An diaz (prononcez « ndiaz » du mot breton : diazez qui signifie la base, le fondement. Tout est dit ou presque dans cette appellation.

C’est dans les festoù-noz (fest-noz ou fête de nuit) que ce groupe tire les fondements de sa riche expérience. Dans une tradition musicale qui puise son énergie dans le terreau  de la culture bretonne mais a su s’ouvrir par-delà les frontières géographiques de la Bretagne. Une musique à danser ouverte sur le monde qui n’est pas sans rappeler les transes Gnawas, rites arabo-berbères du nord de l’Afrique que Denez Prigent affectionne tant.

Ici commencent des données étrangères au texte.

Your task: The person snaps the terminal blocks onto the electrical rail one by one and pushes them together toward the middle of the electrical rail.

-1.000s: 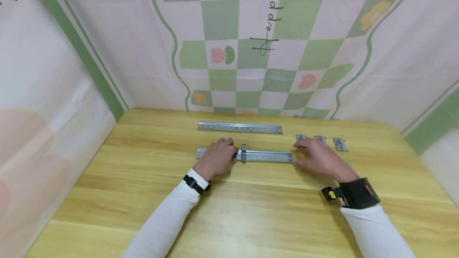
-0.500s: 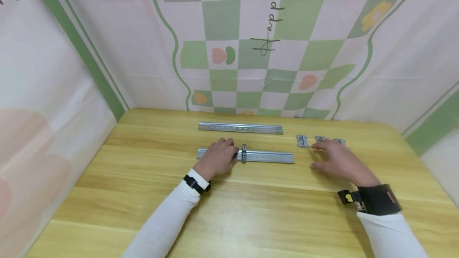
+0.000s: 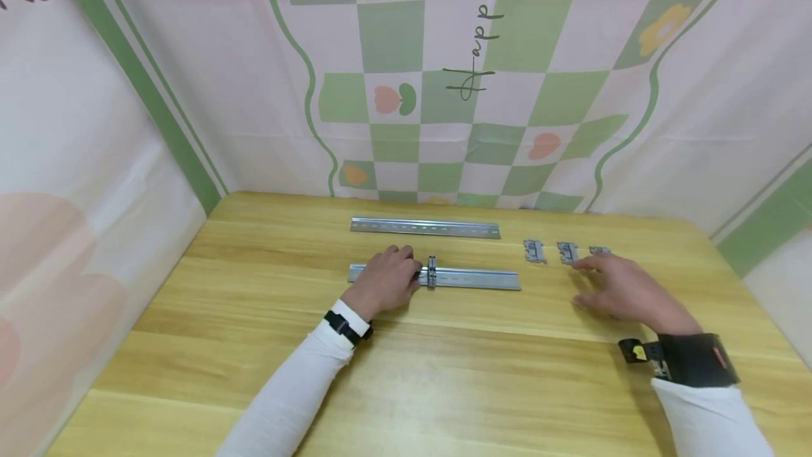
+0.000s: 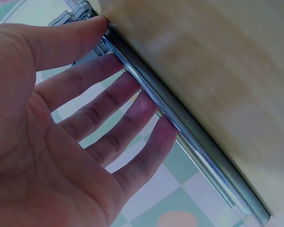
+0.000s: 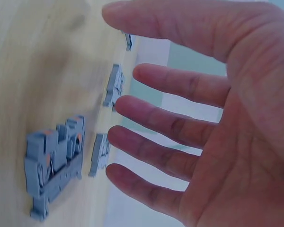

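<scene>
While the left hand [image 3: 383,277] is gripping the lower rail [image 3: 482,278] just below the centre of the head view, its thumb lying at the near side and its fingers reaching over to the far side, the right hand [image 3: 624,291] is hovering at the centre right with its fingers loosely extended and its thumb held apart, holding nothing. A clip-like block [image 3: 432,272] is standing crosswise on the lower rail, just right of the left hand, and grey plastic is showing behind the thumb in the upper left of the left wrist view. The upper rail [image 3: 425,227] is lying roughly parallel, higher in the head view. Toward the upper right of the tabletop [image 3: 444,386], the left grey block [image 3: 534,251], the middle grey block [image 3: 567,252] and the right grey block [image 3: 599,250] are lying in a row, the last partly hidden by the right hand; whether a fingertip is touching any of them is hard to tell. A nearer grey block [image 5: 54,163] is lying at the lower left of the right wrist view. A checked cloth [image 3: 450,90] is hanging behind the table, filling the upper middle of the head view.
</scene>
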A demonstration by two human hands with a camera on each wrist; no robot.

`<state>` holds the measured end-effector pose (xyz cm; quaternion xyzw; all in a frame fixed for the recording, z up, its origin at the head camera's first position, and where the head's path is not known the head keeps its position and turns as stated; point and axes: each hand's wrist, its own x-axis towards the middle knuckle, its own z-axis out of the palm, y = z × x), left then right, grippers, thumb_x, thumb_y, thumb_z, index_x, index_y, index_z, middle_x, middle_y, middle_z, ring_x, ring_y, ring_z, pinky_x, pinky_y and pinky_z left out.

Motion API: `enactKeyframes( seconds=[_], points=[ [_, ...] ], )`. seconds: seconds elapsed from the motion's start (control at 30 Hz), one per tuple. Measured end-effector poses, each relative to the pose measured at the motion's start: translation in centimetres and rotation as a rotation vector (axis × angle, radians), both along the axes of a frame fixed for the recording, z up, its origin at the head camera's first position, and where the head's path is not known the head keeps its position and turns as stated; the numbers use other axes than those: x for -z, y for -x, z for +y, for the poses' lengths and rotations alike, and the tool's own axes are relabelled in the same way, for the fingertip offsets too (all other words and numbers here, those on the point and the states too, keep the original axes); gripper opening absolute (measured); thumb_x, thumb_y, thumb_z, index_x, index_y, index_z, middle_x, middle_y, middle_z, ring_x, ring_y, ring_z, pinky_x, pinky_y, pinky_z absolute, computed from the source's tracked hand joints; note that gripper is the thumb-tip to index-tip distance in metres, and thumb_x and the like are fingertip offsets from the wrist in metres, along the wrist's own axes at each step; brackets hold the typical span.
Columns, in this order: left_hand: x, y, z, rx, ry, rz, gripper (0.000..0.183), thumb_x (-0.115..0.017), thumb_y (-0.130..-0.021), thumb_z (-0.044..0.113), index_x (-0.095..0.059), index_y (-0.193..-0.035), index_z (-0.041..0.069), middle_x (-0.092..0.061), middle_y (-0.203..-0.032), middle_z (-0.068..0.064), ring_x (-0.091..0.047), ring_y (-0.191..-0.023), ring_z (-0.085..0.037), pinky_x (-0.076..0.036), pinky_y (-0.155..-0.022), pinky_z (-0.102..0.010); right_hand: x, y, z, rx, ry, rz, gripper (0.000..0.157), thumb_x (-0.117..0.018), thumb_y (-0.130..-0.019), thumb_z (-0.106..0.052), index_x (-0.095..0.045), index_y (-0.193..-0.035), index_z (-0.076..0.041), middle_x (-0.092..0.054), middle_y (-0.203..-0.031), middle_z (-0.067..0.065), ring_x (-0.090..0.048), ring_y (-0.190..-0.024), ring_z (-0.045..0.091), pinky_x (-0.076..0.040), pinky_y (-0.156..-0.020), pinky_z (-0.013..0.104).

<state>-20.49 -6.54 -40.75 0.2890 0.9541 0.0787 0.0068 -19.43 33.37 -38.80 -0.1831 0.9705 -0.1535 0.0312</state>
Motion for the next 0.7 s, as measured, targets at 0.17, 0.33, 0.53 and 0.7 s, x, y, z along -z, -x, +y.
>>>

Ndiaz fait feu de tout bois : trompette orientalisante aux parfums de Liban et de Turquie, forrò brésilien, taragot roumain et même percussions indiennes de Jaipur gharana au Rajasthan. Tuba, flûte, biniou, machineries électroniques, accordéon à fond de soufflet, tablas… s’entremêlent en produisant un son psychédélique qui vous fait décoller de votre fauteuil. Une musique hybride, dépaysante, rafraichissante, salvatrice qui vous apaise et vous réconcilie avec l’humanité dans cette période trouble et inquiétante. On perd pied et c’est tant mieux !
Dans Son’Rod, leur nouvel album, le groupe exacerbe nos sens dans un raffinement musical et sensoriel intense qui ne vous laisse pas indemne.